Collected data entries:

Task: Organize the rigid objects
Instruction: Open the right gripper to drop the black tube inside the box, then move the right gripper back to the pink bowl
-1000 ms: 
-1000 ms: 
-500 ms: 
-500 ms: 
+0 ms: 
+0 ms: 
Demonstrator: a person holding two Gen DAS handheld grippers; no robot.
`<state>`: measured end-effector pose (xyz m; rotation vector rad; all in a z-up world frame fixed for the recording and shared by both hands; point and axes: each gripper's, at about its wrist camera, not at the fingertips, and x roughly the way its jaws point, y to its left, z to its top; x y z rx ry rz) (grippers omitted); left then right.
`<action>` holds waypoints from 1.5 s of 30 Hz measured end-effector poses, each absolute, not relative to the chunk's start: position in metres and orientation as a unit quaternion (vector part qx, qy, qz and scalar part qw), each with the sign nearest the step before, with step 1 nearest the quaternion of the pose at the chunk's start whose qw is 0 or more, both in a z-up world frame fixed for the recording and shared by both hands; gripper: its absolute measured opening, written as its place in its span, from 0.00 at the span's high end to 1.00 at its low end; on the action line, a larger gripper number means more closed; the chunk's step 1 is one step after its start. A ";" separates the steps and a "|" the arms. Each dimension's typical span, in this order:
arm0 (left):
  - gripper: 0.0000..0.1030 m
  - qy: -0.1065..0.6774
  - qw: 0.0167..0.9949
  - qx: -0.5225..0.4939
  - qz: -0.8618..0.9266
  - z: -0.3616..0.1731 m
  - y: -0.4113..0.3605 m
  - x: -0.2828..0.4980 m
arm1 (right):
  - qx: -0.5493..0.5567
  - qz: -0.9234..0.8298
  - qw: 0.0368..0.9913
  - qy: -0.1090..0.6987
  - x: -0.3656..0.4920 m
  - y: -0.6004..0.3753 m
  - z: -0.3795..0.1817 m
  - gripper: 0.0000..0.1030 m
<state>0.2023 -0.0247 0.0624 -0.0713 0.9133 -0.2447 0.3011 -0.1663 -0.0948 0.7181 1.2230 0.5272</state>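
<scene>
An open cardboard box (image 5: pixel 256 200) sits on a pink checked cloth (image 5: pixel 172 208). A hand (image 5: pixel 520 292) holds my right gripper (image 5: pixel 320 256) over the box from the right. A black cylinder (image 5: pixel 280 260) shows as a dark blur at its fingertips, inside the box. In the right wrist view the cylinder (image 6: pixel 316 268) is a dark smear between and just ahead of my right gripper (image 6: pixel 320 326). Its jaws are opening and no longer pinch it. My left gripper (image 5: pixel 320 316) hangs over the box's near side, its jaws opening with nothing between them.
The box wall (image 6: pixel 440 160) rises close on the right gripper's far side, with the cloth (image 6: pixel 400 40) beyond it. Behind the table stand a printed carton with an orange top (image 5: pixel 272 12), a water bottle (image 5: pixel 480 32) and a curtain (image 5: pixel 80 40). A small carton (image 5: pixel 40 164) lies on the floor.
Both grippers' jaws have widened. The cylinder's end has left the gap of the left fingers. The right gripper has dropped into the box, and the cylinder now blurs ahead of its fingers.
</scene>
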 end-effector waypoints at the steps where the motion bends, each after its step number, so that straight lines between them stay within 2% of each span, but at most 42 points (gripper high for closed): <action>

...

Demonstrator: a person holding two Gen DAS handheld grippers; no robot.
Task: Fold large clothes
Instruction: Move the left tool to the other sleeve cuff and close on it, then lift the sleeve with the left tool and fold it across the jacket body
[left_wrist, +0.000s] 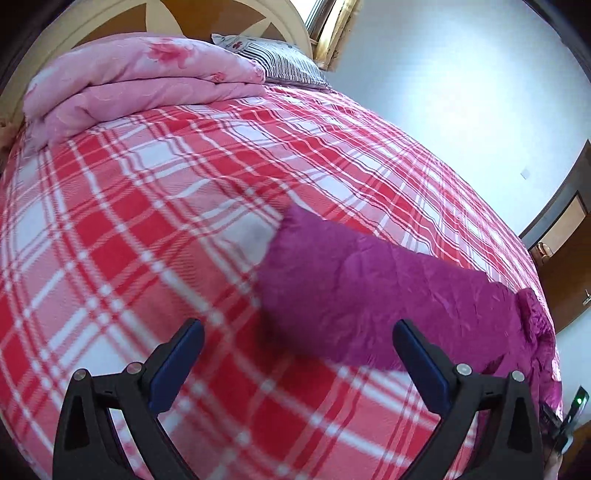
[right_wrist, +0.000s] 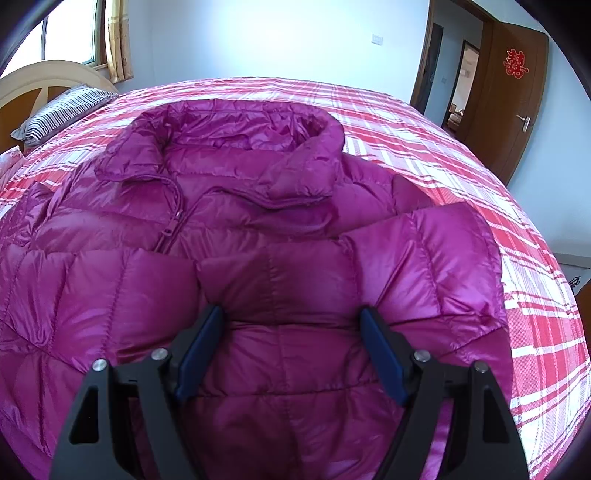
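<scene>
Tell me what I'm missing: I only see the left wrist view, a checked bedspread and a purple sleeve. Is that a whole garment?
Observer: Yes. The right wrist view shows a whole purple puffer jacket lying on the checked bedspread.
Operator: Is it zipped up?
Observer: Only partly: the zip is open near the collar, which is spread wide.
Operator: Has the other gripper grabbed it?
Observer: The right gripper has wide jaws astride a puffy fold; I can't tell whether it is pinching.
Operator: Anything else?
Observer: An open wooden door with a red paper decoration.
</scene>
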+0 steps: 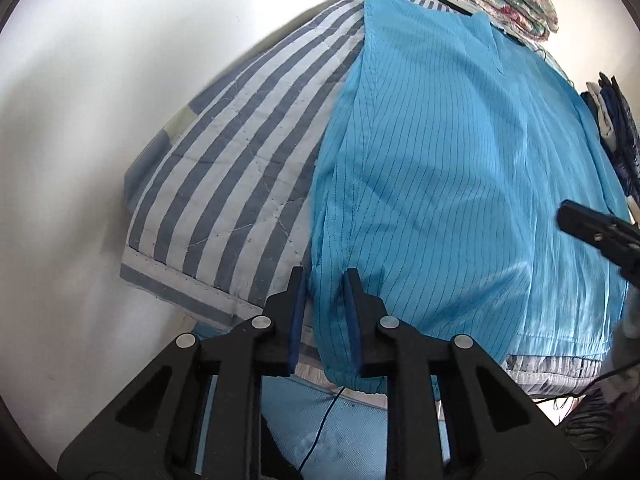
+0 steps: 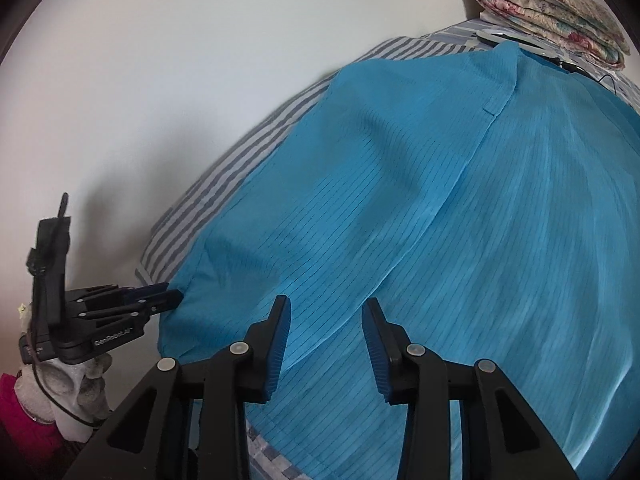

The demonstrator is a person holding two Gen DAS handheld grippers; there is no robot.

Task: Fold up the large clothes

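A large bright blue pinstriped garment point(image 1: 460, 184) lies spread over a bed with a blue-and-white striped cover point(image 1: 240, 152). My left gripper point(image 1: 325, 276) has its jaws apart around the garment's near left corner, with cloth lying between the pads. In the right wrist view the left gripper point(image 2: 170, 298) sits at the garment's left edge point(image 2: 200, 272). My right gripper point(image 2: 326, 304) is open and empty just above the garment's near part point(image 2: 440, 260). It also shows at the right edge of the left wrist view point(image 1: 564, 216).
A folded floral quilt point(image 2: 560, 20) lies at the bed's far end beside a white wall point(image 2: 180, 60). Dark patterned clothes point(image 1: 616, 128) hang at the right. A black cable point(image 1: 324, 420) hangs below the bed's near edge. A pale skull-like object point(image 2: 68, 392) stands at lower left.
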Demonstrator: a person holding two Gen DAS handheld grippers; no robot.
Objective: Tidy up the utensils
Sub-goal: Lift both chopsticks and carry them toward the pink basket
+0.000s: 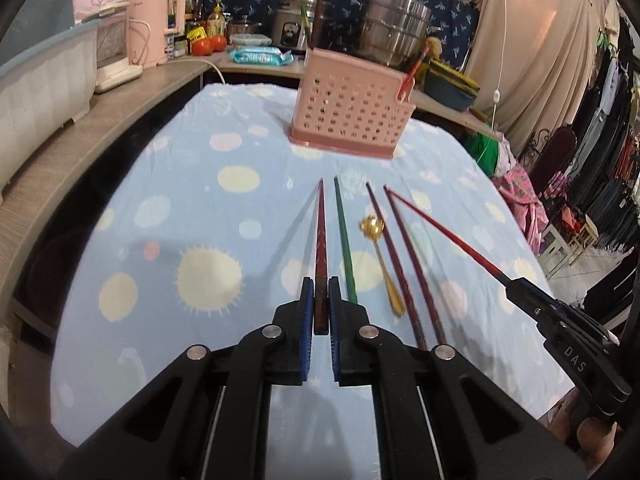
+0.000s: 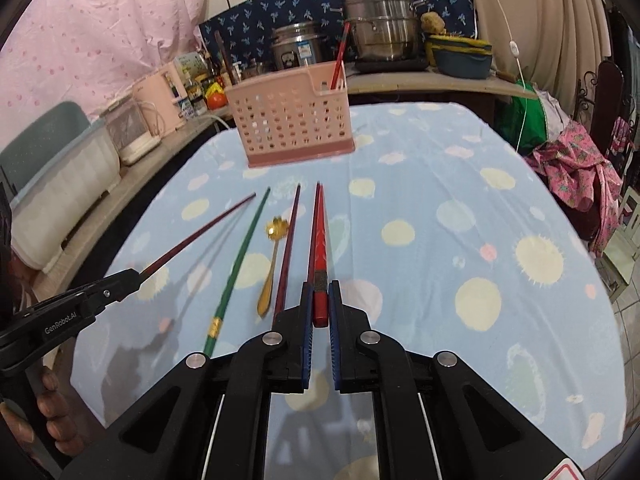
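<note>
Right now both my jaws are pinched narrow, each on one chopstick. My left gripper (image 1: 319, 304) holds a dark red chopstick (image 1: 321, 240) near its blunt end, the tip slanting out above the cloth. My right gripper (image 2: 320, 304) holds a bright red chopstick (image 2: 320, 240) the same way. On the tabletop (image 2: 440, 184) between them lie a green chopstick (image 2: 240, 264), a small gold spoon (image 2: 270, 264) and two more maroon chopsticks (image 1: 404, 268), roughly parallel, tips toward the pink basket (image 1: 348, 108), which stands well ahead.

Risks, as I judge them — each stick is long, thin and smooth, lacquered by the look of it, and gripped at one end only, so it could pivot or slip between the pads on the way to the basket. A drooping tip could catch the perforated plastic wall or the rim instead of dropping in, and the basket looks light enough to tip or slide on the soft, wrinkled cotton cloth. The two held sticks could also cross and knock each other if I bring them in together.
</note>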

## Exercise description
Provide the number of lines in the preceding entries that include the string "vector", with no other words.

## Task answer
2